When Stein visited her former neighborhood, she had recently returned to America after having spent over 30 years in Paris. Approaching a city like Oakland with European preconceptions of stability, hierarchy, and monumentality invariably leads to disappointment. Place in California is better understood as a verb and not a noun, a process of moving and making and remaking. If Oakland appears faceless at times, that is less a flaw on its part and more an inability of an observer to appreciate the fits and starts of urbanization in a California city. Instead of a grand canvas showing finished pieces in flawless order, cities like Oakland, Sacramento, Los Angeles, and even the European-seeming San Francisco expose snapshots of city formation and deformation, driven by economics, technology, and politics: one where the Civil War jump-started cotton production in California farmlands, leading to cotton manufacturing alongside the waterfront; another where an innovation in transportation, the electric traction streetcar, cast commercial strips across the flatlands and lower hills; and another still where the racist approach to guaranteeing mortgage loans on the part of a federal agency, the Home Owners Loan Corporation, brought deprivation to minority neighborhoods.

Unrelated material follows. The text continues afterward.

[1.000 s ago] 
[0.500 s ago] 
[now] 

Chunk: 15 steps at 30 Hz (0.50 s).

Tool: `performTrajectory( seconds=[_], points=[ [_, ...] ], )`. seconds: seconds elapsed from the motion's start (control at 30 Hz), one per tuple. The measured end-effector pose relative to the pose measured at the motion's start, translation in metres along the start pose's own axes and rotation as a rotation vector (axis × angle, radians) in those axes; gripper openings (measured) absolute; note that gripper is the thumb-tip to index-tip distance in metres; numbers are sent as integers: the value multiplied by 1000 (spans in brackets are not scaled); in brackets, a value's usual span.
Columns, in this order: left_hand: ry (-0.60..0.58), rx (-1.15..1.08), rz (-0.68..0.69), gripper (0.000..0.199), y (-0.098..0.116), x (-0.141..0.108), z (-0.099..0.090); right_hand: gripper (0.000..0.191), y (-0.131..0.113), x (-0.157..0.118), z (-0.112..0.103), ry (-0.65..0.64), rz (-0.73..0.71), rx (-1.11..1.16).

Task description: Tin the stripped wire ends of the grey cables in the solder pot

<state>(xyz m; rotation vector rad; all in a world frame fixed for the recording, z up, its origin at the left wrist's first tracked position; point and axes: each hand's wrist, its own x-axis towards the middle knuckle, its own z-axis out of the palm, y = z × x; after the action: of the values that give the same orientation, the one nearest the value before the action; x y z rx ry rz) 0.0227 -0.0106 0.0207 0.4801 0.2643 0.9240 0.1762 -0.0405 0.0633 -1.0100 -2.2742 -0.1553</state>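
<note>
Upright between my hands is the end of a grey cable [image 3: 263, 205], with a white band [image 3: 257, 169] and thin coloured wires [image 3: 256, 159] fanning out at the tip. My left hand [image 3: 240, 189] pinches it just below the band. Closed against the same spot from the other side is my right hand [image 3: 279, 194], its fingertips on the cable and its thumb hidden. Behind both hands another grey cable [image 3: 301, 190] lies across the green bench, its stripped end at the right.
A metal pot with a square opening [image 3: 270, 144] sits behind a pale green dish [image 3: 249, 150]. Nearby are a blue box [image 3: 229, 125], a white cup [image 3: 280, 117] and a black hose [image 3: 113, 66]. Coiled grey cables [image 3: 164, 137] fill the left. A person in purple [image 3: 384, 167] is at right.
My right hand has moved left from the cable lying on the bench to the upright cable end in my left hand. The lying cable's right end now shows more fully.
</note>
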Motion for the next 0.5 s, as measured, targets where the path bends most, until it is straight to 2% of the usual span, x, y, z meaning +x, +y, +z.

Land-use and building patterns are a puzzle that can only be deciphered by going back in time, following the patchy moments when plans get realized, or not, when the variable trajectories of real estate acts become apparent, and when the changing priorities of governmental and business entities make themselves felt. After progressing northward from the waterfront, Oakland coalesced a retail district on lower Washington Street and an office center around 14th and Broadway. While a new office district arose along Lake Merritts western end, the retail district continued to move north along Broadway, and then disintegrated. Numerous plans were hatched for a civic center on the lakes southern side; Oakland ended up with three dispersed collections of governmental buildings, and only one by the lake. When land was available, Oakland leaders failed to set aside a large central park in the vicinity of Lake Merritt. Park acquisitions took place primarily in the upper hills, far from where most of the population lived.
It is from those lofty heights where we can get a comprehensive visual picture of Oaklands land-use and building patterns: the waters claimed from the bay for manufacturing and the Port of Oakland; the transportation-industrial corridors paralleling the waterfront; the high-rise offices and residences downtown and by the lake; the sea of low-rise housing stretching from those districts across the flatlands, lower hills, and upper hills, punctuated here and there by hospitals, church spires, and a tall office or apartment block. Equally, we can construe the citys natural geography: a sweep of terrain fronting an estuary of San Francisco Bay and shielded by the San Francisco peninsula from the direct winds and fog of the Pacific Ocean; a landscape canvas ascending from the bays salt marshes to alluvial plains to undulating hillsides and finally steep canyons and peaks topping out at 1,760 feet.